Fact Sheet: The Commonsense Ozone Regulation Act
Residents In The Central Valley Are Being Forced To Meet A Revoked Air Quality Standard. The Environmental Protection Agency (EPA) revoked the 1-Hour Ozone Standard in 2005 and replaced it with the current 8-Hour Ozone Standard, but Federal Courts subsequently reinstated parts of the 1-hour standard. Now, the Central Valley is paying a $29 million fine for noncompliance with the 1-hour standard, while still struggling to comply with the current 8-hour standard. Further, this fine that has the potential to skyrocket in the future.
EPA Is Preparing To Implement A New, Tighter 8-Hour Standard That Would Result In Banning Fossil Fuel Combustion And A De Facto Ban On New Businesses. According to local air pollution control officials, the proposed new 8-Hour Ozone Standard at 60-70 parts per billion (PPB) would be nearly impossible to meet and could result in the banning of cars, trucks, and other fossil fuel combustion, as well as new businesses in the Valley. Without action, EPA could implement this standard this summer.
One-Size-Fits-All Washington Regulations Ignore The Uniqueness Of The Central Valley. Neither the 1-Hour Ozone Standard or the proposed new 8-Hour Ozone Standard take into account the Central Valley's topography, weather, natural ozone background levels, foreign sources of pollution and traffic passing through the region, which create an environment ripe for ozone formation. Central Valley residents have no control over these things, but are being held to account for them by EPA.

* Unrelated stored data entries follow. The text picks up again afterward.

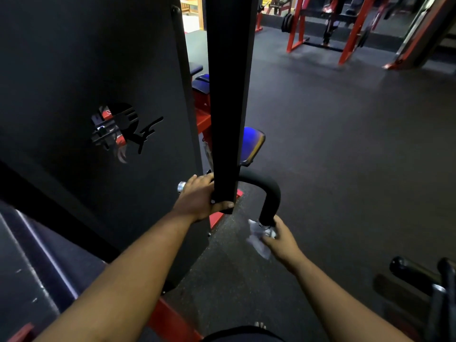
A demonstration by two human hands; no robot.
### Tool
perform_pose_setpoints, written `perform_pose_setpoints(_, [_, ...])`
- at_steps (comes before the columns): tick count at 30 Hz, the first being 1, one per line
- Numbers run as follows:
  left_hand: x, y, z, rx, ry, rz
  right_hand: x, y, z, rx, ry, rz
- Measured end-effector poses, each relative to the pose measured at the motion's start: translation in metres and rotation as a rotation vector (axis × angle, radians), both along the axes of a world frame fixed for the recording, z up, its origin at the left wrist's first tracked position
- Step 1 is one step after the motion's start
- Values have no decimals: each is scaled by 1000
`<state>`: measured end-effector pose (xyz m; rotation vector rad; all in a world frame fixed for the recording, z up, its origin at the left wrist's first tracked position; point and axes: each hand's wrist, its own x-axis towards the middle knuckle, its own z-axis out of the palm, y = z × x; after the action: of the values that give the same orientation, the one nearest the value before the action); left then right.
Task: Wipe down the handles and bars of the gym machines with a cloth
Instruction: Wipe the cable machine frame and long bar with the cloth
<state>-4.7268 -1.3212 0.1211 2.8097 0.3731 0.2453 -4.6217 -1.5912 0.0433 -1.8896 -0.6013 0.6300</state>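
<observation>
Head view: right grip (pixel 281 239) pinches cloth (pixel 260 236) against curved handle (pixel 267 193) end; left grip (pixel 197 199) clasps upright bar (pixel 228 107).

Dark rubber floor (pixel 345 144). Red racks (pixel 296 33) at back, weight plates (pixel 286 22) beside. Blue pad (pixel 251 146) mid-room. Bright doorway (pixel 191 16) far back.
</observation>
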Motion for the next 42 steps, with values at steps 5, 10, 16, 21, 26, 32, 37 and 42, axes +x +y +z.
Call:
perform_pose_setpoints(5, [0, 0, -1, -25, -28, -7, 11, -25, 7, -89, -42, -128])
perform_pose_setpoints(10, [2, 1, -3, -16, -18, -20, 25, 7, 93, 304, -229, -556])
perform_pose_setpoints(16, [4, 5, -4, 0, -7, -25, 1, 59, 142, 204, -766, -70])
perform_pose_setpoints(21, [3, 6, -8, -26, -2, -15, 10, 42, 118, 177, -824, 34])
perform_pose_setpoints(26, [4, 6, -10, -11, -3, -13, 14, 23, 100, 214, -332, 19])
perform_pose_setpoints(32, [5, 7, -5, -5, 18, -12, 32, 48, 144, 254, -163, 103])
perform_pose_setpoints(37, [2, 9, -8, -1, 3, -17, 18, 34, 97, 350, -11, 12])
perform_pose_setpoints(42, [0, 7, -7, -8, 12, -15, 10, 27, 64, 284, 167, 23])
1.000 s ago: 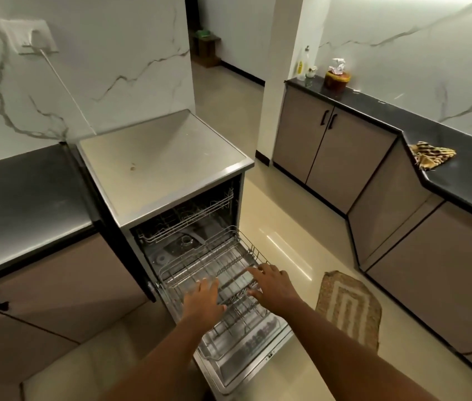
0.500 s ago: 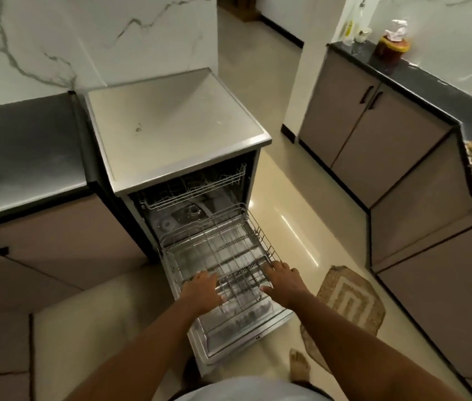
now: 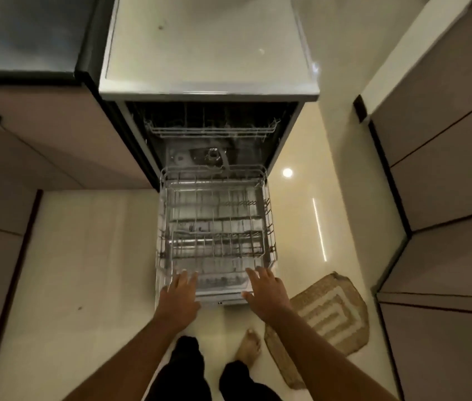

This legislation takes a commonsense two-fold approach to protect the Central Valley economy and continue to clean up the air. Specifically, the legislation:
Repeals The 1-Hour Standard And The $29 Million Fine Associated With It. This is just common-sense. The Valley should not be forced to pay for an air quality standard that has been revoked by EPA.
Postpones Implementation Of The New 8-Hour Standard For 5.5 Years. The legislation creates a Local Advisory Committee to study the feasibility of complying with new, tighter EPA ozone standards. The committee will be composed of a representative of the local agriculture industry, air pollution control board, energy industry, health care industry, manufacturing and processing industry and transportation industry, as well as local governments and environmental justice. The committee has five years to study and report findings to Congress. Congress then has six months to review and act.
Maintains The Valley's Commitment To Clean Air. During the five and a half years allotted for the Local Advisory Committee to study compliance feasibility and Congress to review and act on the findings, EPA would be prohibited from implementing new standards in the Valley. However, the Central Valley will continue to be subject to the current 8-Hour Ozone Standard.